O mercado de milho iniciou a semana com comportamento estável, refletindo ajustes pontuais nas cotações e um ambiente ainda marcado por baixa liquidez nas negociações. As informações são da TF Agroeconômica.

Na B3, os contratos futuros fecharam de forma mista, com pequenas variações ao longo do dia. O vencimento maio/26 encerrou a R$ 72,01, praticamente estável, enquanto julho/26 ficou em R$ 70,89 e setembro/26 em R$ 71,30, ambos com leves recuos.
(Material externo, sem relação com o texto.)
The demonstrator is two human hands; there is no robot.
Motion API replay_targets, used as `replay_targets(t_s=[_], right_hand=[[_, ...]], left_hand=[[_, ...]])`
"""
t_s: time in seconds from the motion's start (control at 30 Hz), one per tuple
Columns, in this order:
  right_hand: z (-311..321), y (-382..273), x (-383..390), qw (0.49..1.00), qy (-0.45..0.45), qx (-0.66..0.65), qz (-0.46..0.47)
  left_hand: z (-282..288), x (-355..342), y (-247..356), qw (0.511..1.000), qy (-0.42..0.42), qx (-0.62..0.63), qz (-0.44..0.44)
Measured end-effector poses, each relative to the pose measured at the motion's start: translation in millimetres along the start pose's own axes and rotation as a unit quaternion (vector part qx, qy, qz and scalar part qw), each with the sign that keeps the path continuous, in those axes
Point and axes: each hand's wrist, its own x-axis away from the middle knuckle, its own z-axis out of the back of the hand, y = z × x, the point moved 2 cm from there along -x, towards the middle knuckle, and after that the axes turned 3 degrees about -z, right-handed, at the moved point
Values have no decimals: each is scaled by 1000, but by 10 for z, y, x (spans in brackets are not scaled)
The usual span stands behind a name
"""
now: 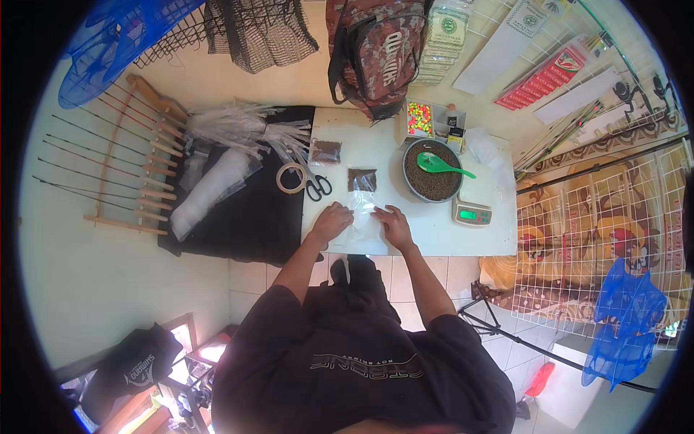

No mercado físico, os preços seguem firmes, sustentados pela demanda ativa e pela necessidade de recomposição de estoques.

De acordo com o Cepea, a liquidez permanece limitada devido à combinação de fatores como incertezas geopolíticas e preocupações logísticas, especialmente diante do risco de paralisações no transporte. No cenário internacional, os preços foram impulsionados pela demanda nos Estados Unidos e pela valorização do petróleo, embora haja cautela em relação à área de plantio norte-americana diante do aumento dos custos de produção.

No Sul do país, o Rio Grande do Sul apresenta mercado lento e regionalizado, com preços entre R$ 56,00 e R$ 62,00 por saca e leve recuo na média estadual. A colheita avança, atingindo 86%, apesar de ritmo irregular. Em Santa Catarina, a diferença entre pedidas e ofertas mantém as negociações travadas, mesmo com avanço da colheita para 66,3%.

 

No Paraná, a colheita da primeira safra alcança 80%, acima da média histórica, enquanto a segunda safra enfrenta impactos da irregularidade climática. Os preços variam conforme a região, com sinais de leve acomodação. Já em Mato Grosso do Sul, o mercado mostra recuperação após quedas recentes, com cotações entre R$ 55,00 e R$ 57,00, apoiadas pela demanda do setor de bioenergia, embora ainda com baixa fluidez.